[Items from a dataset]
##############################
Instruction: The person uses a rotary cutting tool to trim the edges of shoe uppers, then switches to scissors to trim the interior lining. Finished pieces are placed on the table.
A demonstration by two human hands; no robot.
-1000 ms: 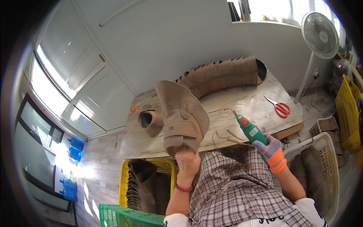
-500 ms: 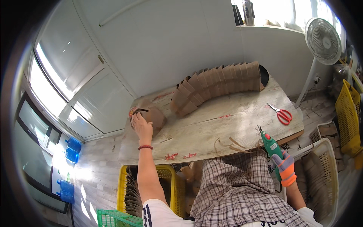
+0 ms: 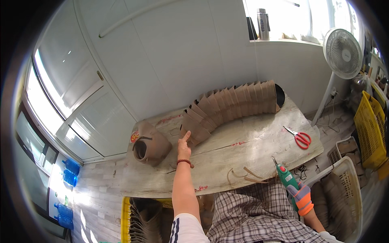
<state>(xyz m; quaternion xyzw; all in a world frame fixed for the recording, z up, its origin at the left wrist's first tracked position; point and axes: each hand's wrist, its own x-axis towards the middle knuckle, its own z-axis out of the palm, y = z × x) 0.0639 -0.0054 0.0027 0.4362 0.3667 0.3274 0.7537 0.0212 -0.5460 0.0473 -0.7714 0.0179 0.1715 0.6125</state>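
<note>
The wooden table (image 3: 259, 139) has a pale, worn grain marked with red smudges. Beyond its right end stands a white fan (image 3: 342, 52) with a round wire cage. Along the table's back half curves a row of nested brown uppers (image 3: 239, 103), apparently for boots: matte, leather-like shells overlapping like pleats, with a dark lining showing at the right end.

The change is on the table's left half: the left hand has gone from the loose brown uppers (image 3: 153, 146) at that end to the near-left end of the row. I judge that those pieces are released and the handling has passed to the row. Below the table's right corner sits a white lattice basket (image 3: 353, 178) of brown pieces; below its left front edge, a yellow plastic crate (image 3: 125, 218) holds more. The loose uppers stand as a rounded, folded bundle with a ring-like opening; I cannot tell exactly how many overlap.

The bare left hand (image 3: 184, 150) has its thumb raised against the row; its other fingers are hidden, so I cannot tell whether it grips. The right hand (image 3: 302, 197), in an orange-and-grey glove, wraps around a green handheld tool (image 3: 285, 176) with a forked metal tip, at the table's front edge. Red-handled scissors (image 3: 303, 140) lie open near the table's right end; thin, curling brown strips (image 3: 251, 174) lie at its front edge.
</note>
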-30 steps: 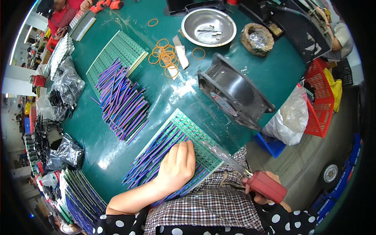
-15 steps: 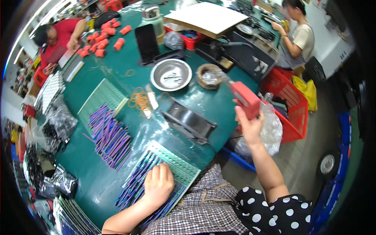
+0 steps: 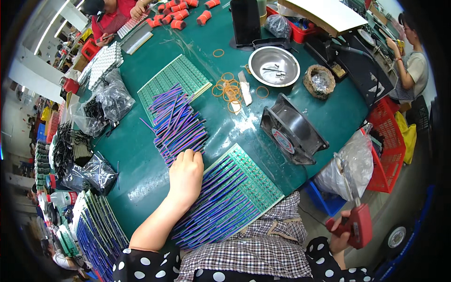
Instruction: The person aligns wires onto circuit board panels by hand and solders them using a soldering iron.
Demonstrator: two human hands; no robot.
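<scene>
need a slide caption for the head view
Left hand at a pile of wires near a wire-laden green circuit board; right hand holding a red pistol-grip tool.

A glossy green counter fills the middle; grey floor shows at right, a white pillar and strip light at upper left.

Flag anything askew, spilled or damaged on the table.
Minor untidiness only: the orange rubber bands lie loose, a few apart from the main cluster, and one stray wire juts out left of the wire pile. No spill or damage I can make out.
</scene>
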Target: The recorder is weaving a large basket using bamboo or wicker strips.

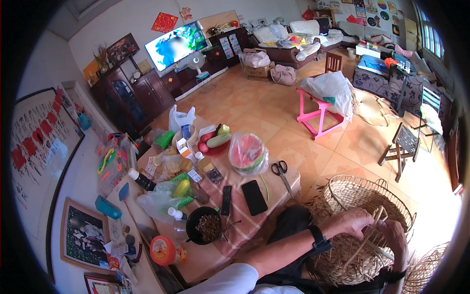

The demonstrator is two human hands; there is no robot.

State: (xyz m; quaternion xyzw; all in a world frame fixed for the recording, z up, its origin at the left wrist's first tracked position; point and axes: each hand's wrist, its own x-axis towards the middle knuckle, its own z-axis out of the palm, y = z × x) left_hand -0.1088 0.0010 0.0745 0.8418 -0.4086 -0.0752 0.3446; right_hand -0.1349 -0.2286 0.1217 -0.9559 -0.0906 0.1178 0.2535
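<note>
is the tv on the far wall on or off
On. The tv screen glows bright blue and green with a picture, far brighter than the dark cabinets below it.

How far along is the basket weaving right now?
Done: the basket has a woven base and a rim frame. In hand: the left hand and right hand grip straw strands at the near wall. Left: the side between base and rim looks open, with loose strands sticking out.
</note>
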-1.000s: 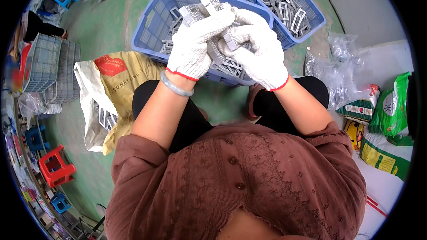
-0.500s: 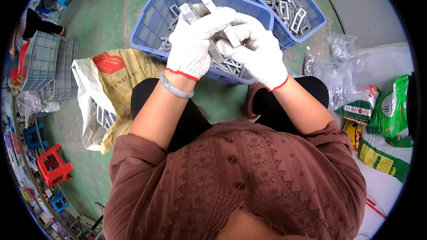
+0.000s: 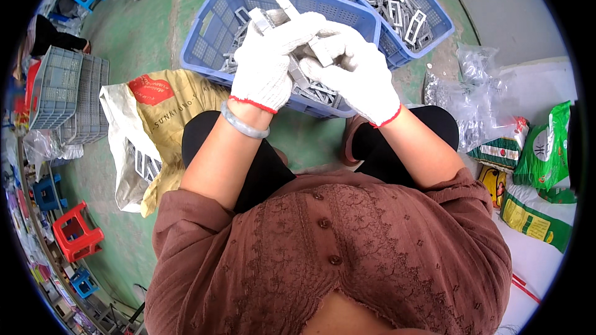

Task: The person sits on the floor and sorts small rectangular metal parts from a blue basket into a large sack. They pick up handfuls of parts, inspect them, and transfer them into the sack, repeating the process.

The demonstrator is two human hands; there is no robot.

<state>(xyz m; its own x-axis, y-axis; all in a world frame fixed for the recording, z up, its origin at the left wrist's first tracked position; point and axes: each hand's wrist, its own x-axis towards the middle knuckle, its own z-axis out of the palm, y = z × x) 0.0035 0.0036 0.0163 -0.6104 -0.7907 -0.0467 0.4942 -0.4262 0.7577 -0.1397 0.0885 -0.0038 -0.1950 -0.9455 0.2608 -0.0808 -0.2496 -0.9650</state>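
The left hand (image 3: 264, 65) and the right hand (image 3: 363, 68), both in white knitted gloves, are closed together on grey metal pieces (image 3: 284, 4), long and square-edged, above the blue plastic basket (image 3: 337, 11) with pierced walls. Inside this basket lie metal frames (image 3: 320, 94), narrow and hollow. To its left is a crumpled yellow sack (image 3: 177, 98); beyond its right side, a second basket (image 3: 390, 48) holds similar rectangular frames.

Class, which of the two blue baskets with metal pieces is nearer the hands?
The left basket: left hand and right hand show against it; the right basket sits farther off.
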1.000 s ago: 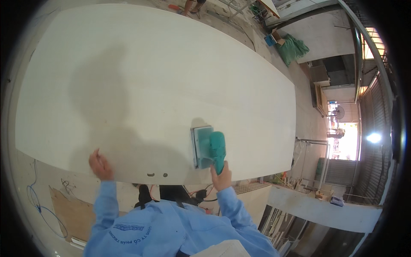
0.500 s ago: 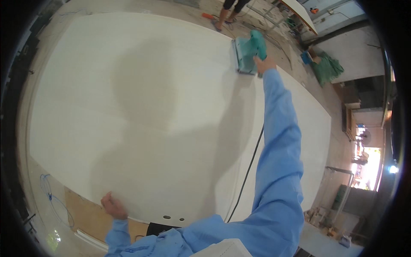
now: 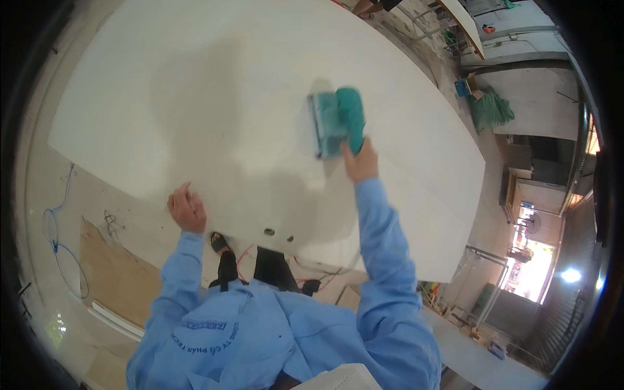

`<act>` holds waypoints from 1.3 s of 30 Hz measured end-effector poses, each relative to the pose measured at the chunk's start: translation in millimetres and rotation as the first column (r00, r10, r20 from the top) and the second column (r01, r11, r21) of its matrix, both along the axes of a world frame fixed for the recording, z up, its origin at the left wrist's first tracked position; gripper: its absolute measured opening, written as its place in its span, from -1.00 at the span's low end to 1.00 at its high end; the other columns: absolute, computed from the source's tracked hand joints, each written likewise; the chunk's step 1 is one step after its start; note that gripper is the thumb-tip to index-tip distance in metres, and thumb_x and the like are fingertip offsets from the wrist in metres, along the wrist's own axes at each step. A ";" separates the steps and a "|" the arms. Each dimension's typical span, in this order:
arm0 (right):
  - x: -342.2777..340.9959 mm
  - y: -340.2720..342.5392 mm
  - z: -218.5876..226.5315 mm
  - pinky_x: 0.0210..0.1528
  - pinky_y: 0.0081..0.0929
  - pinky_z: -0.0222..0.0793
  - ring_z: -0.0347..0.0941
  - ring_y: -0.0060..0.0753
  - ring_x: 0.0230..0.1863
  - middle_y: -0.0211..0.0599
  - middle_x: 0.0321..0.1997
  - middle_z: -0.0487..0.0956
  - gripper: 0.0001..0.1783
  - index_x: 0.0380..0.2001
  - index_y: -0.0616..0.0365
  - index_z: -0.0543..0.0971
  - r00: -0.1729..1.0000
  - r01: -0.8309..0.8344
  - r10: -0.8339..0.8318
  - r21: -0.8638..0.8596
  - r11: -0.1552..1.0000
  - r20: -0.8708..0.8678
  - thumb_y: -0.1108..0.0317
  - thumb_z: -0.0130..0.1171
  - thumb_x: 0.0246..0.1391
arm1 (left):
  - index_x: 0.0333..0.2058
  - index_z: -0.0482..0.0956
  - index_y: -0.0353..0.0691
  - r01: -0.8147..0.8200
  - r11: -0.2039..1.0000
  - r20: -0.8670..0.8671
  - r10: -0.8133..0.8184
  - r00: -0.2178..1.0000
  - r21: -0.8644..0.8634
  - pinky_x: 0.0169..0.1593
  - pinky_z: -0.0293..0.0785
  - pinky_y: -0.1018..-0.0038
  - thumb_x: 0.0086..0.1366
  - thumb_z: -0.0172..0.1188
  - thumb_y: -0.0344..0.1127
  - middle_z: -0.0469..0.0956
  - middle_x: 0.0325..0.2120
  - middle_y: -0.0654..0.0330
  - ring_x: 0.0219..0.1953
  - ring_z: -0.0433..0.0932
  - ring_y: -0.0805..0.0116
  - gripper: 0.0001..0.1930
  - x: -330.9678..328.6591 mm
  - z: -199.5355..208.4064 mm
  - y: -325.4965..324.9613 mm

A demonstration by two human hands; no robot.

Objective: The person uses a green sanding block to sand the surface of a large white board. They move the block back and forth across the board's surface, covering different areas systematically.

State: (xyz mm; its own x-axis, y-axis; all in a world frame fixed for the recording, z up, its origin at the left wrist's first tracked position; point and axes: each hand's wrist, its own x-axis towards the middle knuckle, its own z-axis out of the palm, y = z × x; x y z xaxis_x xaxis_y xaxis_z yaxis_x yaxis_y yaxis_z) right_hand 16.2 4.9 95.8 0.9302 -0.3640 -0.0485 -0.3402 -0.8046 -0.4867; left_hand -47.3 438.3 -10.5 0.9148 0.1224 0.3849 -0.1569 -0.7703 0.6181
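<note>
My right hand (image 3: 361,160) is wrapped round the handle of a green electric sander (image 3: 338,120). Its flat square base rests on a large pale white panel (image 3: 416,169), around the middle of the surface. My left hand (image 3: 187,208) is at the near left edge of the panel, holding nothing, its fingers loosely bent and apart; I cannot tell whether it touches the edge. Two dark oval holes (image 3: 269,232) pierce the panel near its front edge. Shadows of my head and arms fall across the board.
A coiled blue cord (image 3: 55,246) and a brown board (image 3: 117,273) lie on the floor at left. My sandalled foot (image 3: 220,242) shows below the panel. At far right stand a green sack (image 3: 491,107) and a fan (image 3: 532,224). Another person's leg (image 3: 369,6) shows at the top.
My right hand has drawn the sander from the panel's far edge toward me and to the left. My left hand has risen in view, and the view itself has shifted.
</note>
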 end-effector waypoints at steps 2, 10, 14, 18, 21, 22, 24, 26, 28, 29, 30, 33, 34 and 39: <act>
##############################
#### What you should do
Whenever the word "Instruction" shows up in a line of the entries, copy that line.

#### Result of the exercise
Instruction: The person uses a rotary cutting tool to trim the edges of shoe uppers, then switches to scissors to trim the interior lining. Finished pieces are placed on the table.
Instruction: The person aligns wires onto circuit board panels by hand and solders them using a soldering iron.

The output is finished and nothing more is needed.